Le Petit Prince explique que, sur sa planète natale, il doit arracher les « graines terribles » des baobabs dont les racines ravagent la terre. Saint-Ex confie ici, au détour du conte, ses inquiétudes quant à la guerre en cours. Les trois baobabs figurent les trois puissances de l’Axe…Allemagne, Italie et Japon qui dévastent le monde en 1942. En 1927, Saint-Exupery est en poste à Cap Juby, dans le Sud marocain, au service de l’Aéropostale. Là, en plein Sahara, il adopte un fennec. « C’est plus petit qu’un chat et pourvu d’immenses oreilles », écrit-il à sa soeur Gabrielle. Quinze ans plus tard, il se souviendra de cette rencontre pour donner naissance au fameux renard du Petit Prince.

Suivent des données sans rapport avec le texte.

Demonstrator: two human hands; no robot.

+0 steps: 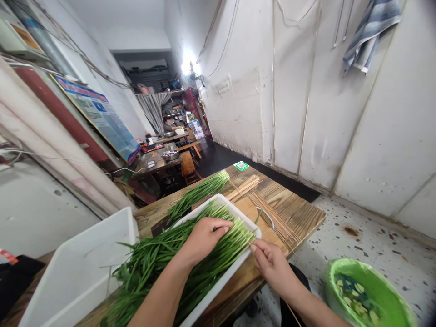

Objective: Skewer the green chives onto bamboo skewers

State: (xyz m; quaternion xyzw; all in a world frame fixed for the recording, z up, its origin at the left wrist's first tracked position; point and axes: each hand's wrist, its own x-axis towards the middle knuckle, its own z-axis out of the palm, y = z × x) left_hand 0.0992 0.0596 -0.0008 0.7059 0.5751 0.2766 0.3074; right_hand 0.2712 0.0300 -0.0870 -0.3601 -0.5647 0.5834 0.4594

« J’ai des difficultés avec une fleur », explique le Petit Prince au serpent, qu’il croise au début du conte. Il est inquiet pour elle, dit-il, car elle tousse. Mais il est parfois agacé, car elle n’est jamais contente. Cette fleur fragile et capricieuse représente en réalité Consuelo, l’épouse de Saint-Ex, qui souffrait d’asthme et qu’il adorait. Quand il dessine les personnages, Saint-Exupéry fait flèche de tout bois. Ainsi, pour son fameux mouton, il semble qu’il ait pris en modèle le caniche d’un ami. Un tigre est inspiré d’un autre chien, le boxer de sa maîtresse Silvia Hamilton-Reinhardt ! Enfin, pour certains croquis de son Petit Prince, il demande à son ami Denis de Rougemont de prendre la pose.
La première version du Petit Prince paraît en avril 1943 car il n’a pas pu être prêt pour Noël 1942…Saint-Ex ne saura rien de son incroyable succès. Quelques mois plus tard, il part rejoindre les Forces françaises libres en Algérie et, à l’été 1944, son avion s’abîme au large de Marseille. Sa mort tragique nous prive sans doute d’un nouveau chef-d’oeuvre, il avait promis à son épouse Consuelo d’écrire, après guerre, la suite du Petit Prince…
C’est le second livre le plus traduit au monde après la Bible. Un collectionneur suisse, possède plus de 3 200 exemplaires du best-seller. Des cinq frères et sœurs de la famille Saint-Exupéry, seule Gabrielle a laissé des héritiers, qui s’occupent des droits d’auteur de l’œuvre du célèbre oncle.